Net zoals het kind soms door de vader meer wordt liefgehad dan zijn eigen zelf, zo wordt het lichaam door de spirit meer liefgehad dan hij van zichzelf houdt. Dat is de reden waarom de mens altijd het geluk van de spirit voor lichamelijk gemak en genot verwaarloost. Het offer van de zoon verzinnebeeldde de complete vermorzeling van het menselijke ego, van het beperkte zelf en dat kon alleen maar worden gedaan door een hoger gewin, zoals de liefde van God. Men zegt dat de zoon weg werd genomen en dat hij uiteindelijk helemaal niet werd gedood en in andere geschriften vinden we dat in plaats van de zoon een ram werd gevonden en geofferd, wat betekent dat de dierlijke aard van het ego in de mens werd vermorzeld. En vervolgens zegt men dat vanaf dat moment beide door God werden gezegend, wat betekent dat zowel het natuurlijke zelf als het spirituele zelf gezegend werden toen dit offer werd gebracht. Soefi´s noemen dit Fanà, wat verzaking betekent. Dit niet begrijpend hebben velen dieren geofferd uit liefde voor God en hebben ze een feestmaal bereid van dit offer, maar de onderliggende betekenis is de manier van de soefi, die vordert door zelf-beheersing en aankomt bij het uiteindelijke doel.
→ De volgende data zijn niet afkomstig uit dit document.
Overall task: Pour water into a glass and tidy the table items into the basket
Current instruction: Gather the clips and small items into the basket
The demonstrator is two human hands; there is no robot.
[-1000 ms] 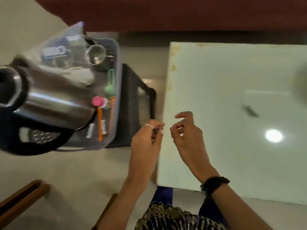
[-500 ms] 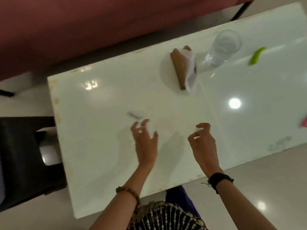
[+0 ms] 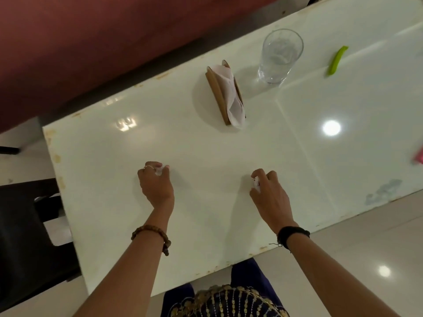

Wanneer we diep nadenken over het probleem van het leven, dan is er geen enkel pad op de wereld, of dat nu spiritueel of materialistisch is, dat we zonder offer succesvol kunnen betreden. Soms is het offer groot en soms klein. Soms wordt het offer eerst gebracht voordat er succes wordt bereikt en soms achteraf. Daar opoffering in het leven nodig is, wordt dat door iedereen in de een of andere vorm gedaan, maar wanneer het bereidwillig wordt gedaan verandert het in een deugd. Hoe groter het ideaal, hoe groter het offer is dat er wordt vereist en als je op wijze wijze het proces van voortgang door het leven in elke richting bekijkt dan ontdek je dat het niets anders is dan een continue opoffering. En geluk komt voort uit het begrip dat dit de aard van het leven is en er niet door worden gekwetst of bezorgd te raken maar door te weten dat de mens door opoffering, tot het einde toe gebracht, het gewenste doel bereikt.
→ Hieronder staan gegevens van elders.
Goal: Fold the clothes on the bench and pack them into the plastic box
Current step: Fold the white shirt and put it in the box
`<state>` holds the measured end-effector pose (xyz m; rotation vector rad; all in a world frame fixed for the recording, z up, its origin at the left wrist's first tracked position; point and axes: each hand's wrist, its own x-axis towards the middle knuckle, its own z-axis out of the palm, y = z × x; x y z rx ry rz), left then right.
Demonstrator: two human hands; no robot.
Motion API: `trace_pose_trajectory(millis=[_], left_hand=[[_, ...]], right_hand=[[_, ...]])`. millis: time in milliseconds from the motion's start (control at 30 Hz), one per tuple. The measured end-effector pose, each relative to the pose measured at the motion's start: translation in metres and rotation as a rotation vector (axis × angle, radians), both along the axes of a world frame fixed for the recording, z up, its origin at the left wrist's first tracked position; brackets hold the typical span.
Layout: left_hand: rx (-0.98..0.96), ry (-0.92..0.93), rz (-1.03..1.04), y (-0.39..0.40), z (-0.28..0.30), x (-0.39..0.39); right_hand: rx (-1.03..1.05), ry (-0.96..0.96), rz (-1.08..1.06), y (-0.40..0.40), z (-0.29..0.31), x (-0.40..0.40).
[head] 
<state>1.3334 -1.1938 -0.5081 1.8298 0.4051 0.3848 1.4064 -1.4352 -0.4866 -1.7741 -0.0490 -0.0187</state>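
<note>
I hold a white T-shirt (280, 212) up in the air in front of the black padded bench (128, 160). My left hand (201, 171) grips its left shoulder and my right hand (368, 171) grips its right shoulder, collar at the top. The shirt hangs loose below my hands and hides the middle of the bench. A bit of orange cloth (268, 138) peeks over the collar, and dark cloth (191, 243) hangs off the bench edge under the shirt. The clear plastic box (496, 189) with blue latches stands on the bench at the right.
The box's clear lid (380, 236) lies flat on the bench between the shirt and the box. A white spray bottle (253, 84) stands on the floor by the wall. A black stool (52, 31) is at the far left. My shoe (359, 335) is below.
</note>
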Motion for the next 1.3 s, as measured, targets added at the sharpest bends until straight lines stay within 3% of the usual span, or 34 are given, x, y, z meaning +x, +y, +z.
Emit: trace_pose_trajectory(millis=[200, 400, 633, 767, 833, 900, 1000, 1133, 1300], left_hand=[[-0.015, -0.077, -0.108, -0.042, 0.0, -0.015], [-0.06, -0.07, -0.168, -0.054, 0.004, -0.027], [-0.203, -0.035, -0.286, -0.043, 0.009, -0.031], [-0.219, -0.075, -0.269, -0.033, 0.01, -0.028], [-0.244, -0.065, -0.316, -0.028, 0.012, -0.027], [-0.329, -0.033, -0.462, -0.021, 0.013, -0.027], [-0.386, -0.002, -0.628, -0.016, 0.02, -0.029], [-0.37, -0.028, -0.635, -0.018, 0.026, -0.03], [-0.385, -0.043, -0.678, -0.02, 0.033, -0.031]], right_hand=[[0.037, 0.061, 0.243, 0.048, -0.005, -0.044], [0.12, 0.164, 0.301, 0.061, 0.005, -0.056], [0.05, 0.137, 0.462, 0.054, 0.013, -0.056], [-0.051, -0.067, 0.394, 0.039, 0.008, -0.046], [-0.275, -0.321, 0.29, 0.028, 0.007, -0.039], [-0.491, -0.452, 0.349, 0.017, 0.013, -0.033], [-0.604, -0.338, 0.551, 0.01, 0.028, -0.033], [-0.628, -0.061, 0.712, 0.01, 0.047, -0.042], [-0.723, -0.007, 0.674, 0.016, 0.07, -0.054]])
Het idee van opoffering heeft altijd in de een of andere vorm bestaan, in elke religie. Soms is het onderricht als het opgeven van je bezittingen uit liefde voor een hoger ideaal, wat betekent dat wanneer iemand beweert zijn hoge ideaal lief te hebben en toch niet bereid is er iets voor op te geven wat hij bezit, dat er dan twijfel bestaat over zijn devotie. Opoffering van een bezit is echter de eerste stap; de volgende is zelf-opoffering, wat de innerlijke noot van de religie van Jezus Christus was. Liefdadigheid, vrijgevigheid, zelfs tolerantie en verdraagzaamheid zijn een soort offer, en elk offer in het leven, in welke vorm dan ook, betekent een stap voorwaarts in de richting van het doel van elke ziel.